In full and without alteration, write out the lines below.

▼

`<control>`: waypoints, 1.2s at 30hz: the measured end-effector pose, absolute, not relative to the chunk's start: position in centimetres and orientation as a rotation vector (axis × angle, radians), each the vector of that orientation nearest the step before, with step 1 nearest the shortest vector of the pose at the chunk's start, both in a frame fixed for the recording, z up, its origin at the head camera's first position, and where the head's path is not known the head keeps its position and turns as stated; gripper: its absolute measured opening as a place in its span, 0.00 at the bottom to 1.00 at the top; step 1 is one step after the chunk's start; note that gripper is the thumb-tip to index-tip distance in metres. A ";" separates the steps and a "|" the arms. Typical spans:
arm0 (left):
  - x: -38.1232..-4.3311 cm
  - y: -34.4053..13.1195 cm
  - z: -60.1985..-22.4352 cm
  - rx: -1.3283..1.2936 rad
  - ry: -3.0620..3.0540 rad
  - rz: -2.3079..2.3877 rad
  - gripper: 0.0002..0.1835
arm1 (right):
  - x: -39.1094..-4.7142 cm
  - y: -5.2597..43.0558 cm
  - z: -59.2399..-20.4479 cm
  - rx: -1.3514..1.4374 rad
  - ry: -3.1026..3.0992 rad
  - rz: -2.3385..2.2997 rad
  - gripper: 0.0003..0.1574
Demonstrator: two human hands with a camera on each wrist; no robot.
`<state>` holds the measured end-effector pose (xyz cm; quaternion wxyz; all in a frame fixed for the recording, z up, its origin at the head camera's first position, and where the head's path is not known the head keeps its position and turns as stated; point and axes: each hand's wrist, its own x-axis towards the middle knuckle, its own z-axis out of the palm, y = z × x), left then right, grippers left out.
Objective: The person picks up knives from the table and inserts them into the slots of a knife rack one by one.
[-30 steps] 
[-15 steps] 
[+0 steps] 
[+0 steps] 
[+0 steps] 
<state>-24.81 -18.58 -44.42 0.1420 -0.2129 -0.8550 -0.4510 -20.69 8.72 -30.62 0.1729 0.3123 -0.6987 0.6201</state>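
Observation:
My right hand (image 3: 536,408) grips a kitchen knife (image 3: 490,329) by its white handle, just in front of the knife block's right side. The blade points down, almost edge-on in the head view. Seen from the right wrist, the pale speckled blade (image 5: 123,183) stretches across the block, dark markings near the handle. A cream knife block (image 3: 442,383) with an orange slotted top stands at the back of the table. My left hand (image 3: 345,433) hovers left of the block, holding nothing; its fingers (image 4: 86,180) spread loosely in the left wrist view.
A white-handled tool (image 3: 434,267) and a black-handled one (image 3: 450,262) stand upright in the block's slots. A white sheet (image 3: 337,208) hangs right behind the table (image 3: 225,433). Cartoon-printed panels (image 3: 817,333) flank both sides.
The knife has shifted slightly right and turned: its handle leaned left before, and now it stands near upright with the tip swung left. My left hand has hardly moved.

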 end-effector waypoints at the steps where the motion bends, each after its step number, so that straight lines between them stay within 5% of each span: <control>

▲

_Written answer:_
`<control>`: waypoints, 1.2s at 30hz: the measured end-effector pose, absolute, not relative to the chunk's start: position in centimetres and orientation as a rotation vector (axis × angle, radians), each the vector of that orientation nearest the step before, with step 1 nearest the shortest vector of the pose at the chunk's start, both in a frame fixed for the recording, z up, its origin at the head camera's first position, and where the head's path is not known the head keeps its position and turns as stated; gripper: its absolute measured opening as a place in its span, 0.00 at the bottom to 1.00 at the top; step 1 is one step after the chunk's start; note that gripper is the thumb-tip to index-tip distance in metres. A ";" separates the steps and a "|" the arms. Typical spans:
arm0 (left):
  - x: -38.1232..-4.3311 cm
  - y: -34.4053..13.1195 cm
  - z: -60.1985..-22.4352 cm
  - rx: -1.3283..1.2936 rad
  - ry: -3.0620..3.0540 rad
  - rz: -2.3079..2.3877 rad
  - gripper: 0.0002..0.1835
arm1 (right):
  - x: -39.1094..-4.7142 cm
  - y: -5.2597..43.0558 cm
  - z: -59.2399..-20.4479 cm
  - rx: -1.3514..1.4374 rad
  - ry: -3.1026..3.0992 rad
  - rz: -2.3385..2.2997 rad
  - gripper: 0.0003..0.1574
Demonstrator: two human hands with a camera on each wrist; no robot.
`<state>` holds the measured end-effector pose (xyz cm; quaternion wxyz; all in a frame fixed for the recording, z up, its origin at the head camera's first position, and where the head's path is not known the head keeps its position and turns as stated; point and axes: each hand's wrist, its own x-axis towards the middle knuckle, its own z-axis out of the palm, y = z × x), left then right, grippers left out.
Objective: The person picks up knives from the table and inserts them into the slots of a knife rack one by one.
[-30 steps] 
[-15 steps] 
[+0 steps] 
[+0 steps] 
[+0 steps] 
<state>-24.81 -18.58 -44.42 0.1420 -0.2129 -0.8550 -0.4510 -20.69 8.72 -30.62 0.1729 0.3123 -0.6987 0.6201</state>
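Observation:
My right hand (image 3: 536,408) grips a kitchen knife (image 3: 490,329) by its white handle, just in front of the knife block's right side. The blade points down, almost edge-on in the head view. Seen from the right wrist, the pale speckled blade (image 5: 123,183) stretches across the block, dark markings near the handle. A cream knife block (image 3: 442,383) with an orange slotted top stands at the back of the table. My left hand (image 3: 345,433) hovers left of the block, holding nothing; its fingers (image 4: 86,180) spread loosely in the left wrist view.
A white-handled tool (image 3: 434,267) and a black-handled one (image 3: 450,262) stand upright in the block's slots. A white sheet (image 3: 337,208) hangs right behind the table (image 3: 225,433). Cartoon-printed panels (image 3: 817,333) flank both sides.
The knife has shifted slightly right and turned: its handle leaned left before, and now it stands near upright with the tip swung left. My left hand has hardly moved.
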
 end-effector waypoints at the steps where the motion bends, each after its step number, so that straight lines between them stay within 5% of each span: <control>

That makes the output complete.